What the exercise asks
Your answer must be one number: the count of lines below that include "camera".

Recorded data
________

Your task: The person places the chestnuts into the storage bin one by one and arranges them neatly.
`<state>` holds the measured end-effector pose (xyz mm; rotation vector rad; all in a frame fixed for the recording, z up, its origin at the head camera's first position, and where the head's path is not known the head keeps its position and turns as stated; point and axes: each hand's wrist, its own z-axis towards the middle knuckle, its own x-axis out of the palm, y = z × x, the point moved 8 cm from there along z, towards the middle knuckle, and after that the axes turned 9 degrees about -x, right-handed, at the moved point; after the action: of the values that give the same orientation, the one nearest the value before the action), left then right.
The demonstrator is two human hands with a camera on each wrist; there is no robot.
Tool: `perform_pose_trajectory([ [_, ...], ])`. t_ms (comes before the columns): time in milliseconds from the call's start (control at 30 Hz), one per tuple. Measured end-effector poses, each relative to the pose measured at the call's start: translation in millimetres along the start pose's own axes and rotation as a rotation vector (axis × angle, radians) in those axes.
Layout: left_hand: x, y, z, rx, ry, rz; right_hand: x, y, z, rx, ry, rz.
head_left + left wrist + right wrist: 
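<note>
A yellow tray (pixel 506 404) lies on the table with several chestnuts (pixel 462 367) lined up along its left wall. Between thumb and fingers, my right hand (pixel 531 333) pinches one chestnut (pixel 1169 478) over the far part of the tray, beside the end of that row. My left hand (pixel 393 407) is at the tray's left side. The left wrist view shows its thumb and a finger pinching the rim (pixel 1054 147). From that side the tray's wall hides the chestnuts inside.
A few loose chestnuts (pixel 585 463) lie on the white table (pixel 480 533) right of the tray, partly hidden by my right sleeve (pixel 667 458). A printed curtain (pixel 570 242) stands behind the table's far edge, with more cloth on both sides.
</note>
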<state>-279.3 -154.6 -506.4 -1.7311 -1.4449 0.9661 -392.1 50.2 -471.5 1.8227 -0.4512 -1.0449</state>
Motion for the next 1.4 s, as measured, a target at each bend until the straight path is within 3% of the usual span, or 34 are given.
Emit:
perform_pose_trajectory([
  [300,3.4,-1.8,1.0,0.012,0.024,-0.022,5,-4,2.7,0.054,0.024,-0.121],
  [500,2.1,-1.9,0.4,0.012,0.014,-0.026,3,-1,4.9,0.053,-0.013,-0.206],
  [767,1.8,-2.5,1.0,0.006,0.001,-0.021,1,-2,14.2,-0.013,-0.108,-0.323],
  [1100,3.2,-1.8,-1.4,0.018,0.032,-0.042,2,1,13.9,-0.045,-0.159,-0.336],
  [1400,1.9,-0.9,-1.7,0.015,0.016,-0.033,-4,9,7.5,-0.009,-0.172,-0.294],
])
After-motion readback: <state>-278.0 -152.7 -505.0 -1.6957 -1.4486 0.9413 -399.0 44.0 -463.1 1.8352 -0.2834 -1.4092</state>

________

Result for this task
2